The petitioner contended that most of the temples have been set up according to the agama principles and it has been the age-old tradition for mantras to be chanted in the Sanskrit language. Thus, the very sanctity of the mantras is destroyed if not chanted in Sanskrit, it was argued.

A Bench of Chief Justice Sanjib Banerjee and Justice PD Audikesavalu opined that the issue in consideration had already been settled in a 2008 High Court ruling by the Division Bench comprising Justices Elipe Dharma Rao and K. Chandru (both retired) in the case of VS Sivakumar v. M Pitchai Battar.

"The court held that there was nothing in the agamas or in other religious scripts to prohibit the chanting of mantras in Tamil in temples. The court also held that the choice was vested with the devotees to seek for their archanas to be performed at their wishes by chanting mantras either in Tamil or in Sanskrit", the Bench recalled while citing the 2008 judgment.

The Bench further added,

"The larger issue as to whether mantras may be chanted in Tamil at the behest of the devotee apart from the practice in the temples of chanting such mantras in Sanskrit has been dealt with in the later judgment of V.S.Sivakumar. Nothing that the petitioner cites would permit this court to take a view at variance with the one expressed in V.S.Sivakumar. In the event the petitioner requires a re-assessment, it has to be at an altogether different level."

The Court further observed the issue was no more res integra and that there had been no change in circumstances that would compel the Court to revisit its earlier ruling.
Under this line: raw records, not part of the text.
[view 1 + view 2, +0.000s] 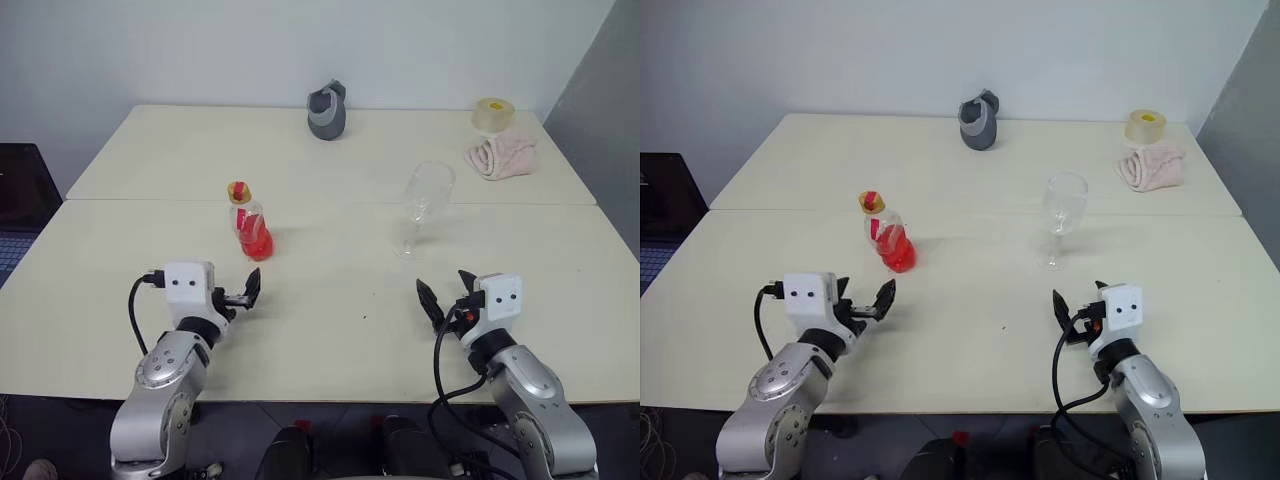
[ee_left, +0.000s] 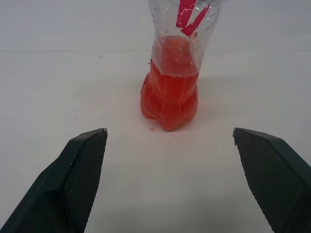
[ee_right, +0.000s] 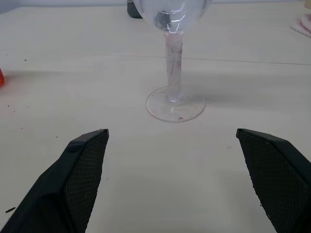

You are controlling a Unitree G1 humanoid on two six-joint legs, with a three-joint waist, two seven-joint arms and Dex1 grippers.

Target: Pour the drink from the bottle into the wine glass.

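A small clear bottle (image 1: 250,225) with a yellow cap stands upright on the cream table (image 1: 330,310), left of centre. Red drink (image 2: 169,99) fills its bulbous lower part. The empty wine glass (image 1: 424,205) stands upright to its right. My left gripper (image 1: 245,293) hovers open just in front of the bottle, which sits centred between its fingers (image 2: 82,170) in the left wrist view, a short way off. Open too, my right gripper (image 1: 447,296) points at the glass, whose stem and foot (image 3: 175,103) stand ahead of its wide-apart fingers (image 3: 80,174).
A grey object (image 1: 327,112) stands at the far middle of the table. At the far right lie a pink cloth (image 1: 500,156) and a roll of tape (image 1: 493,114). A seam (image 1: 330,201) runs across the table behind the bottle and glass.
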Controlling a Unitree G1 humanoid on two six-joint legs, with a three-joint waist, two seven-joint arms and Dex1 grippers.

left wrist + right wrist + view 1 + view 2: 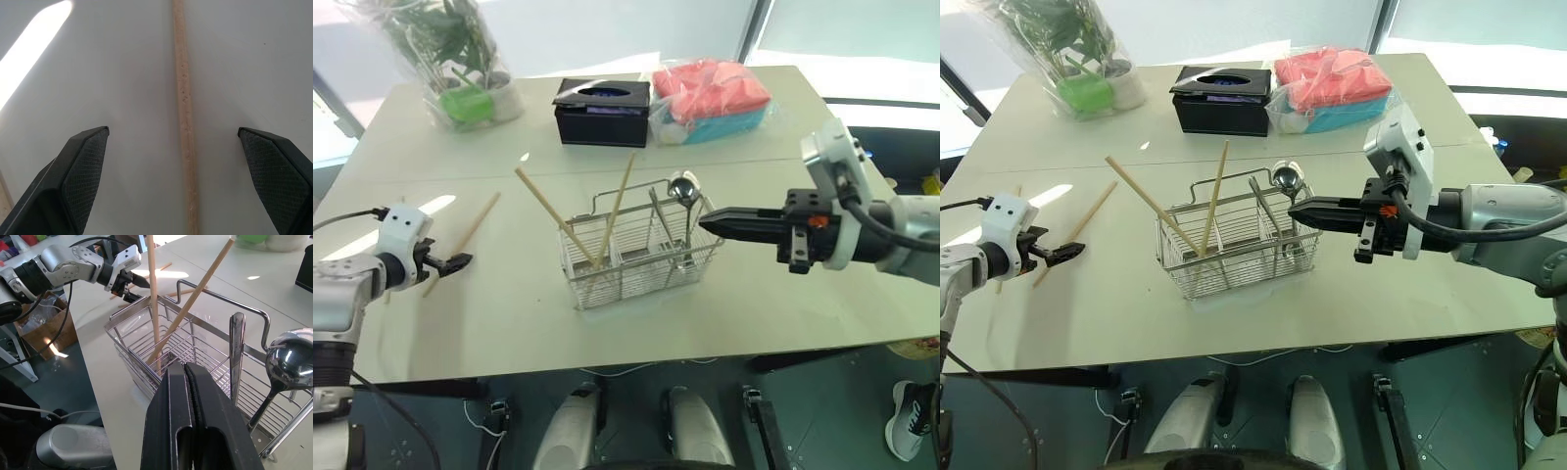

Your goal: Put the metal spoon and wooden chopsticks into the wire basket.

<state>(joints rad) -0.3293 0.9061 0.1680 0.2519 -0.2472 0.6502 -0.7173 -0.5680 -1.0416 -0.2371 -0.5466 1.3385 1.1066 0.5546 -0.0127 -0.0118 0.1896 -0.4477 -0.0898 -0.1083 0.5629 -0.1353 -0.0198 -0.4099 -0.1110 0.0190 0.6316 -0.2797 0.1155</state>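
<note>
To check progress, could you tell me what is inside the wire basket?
The wire basket holds two wooden chopsticks leaning in one end and the metal spoon standing bowl-up at the other. Another chopstick lies on the table.

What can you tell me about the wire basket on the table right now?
The wire basket is a small rectangular holder of shiny silvery wire grid, split into compartments, with a wire loop handle across its top. It stands upright on the pale table. Two wooden chopsticks lean out of its left compartment, and a metal spoon stands bowl-up at its right end beside another metal handle. The shut right gripper hovers by that end.
</note>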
"Judicial discipline commands that when an issue has been decided, unless the circumstances have changed or the decision on the issue is rendered suspect on account of the judgment not taking the applicable law into account or any pronouncement of a superior forum has intervened, the matter may not be revisited. There is no change in the circumstances and no case is made out for reconsidering a matter that has been concluded in the year 2008 and instructs the manner in which mantras may be chanted in temples in the State", the Court noted.
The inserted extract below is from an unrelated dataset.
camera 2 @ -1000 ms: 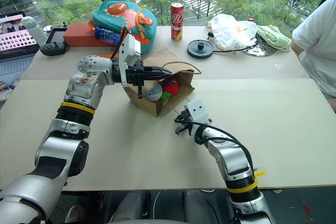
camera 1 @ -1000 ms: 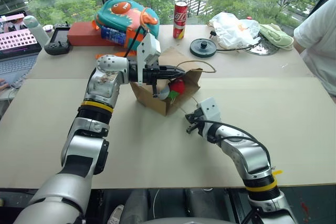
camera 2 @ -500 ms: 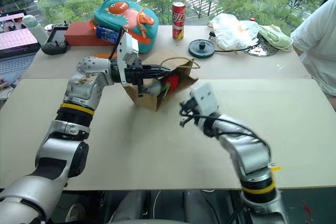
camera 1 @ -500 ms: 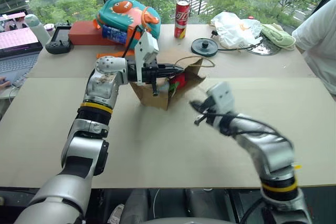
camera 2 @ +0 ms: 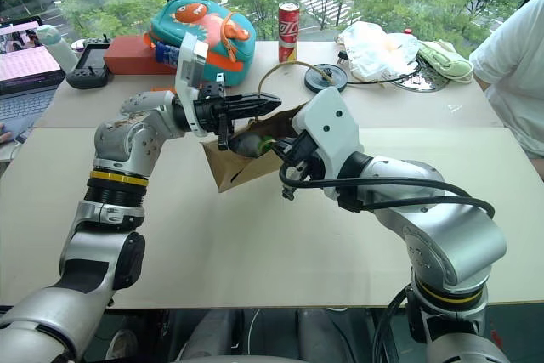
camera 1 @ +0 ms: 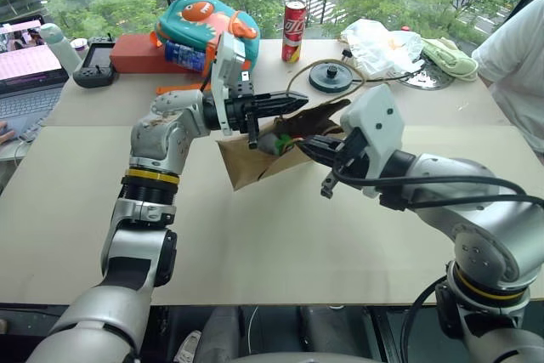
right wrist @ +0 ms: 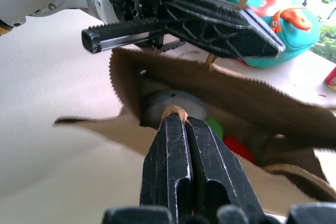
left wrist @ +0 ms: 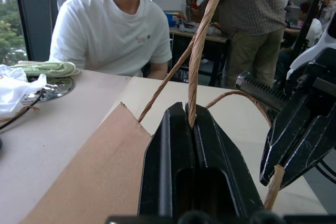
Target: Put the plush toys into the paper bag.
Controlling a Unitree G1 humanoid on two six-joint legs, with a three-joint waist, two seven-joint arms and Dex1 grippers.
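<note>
Holding the bag up: both grippers, left and right, clamped tight on its handles, toys inside.

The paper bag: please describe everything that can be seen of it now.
The paper bag is plain brown kraft paper with a zigzag-cut rim and thin twisted-paper loop handles. It hangs tilted over the table, its mouth open. The left tool is shut on one handle, whose loop rises above it. The right tool is shut on the other handle at the near rim. Inside lie a grey fuzzy toy and a red toy with green leaves.
</note>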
The petitioner had also relied upon another judgment by a different Division Bench which had rejected a writ petition filed in 2008 for reciting mantras in Tamil. The Court pointed out that the 2008 writ petition had been dismissed since the litigant then had insisted that mantras should be chanted only in Tamil and in no other language. Therefore, the Court ruled that it could not permit the use of a particular language to the exclusion of others in religious institutions.

Accordingly, the petition was disposed of without imposition of costs.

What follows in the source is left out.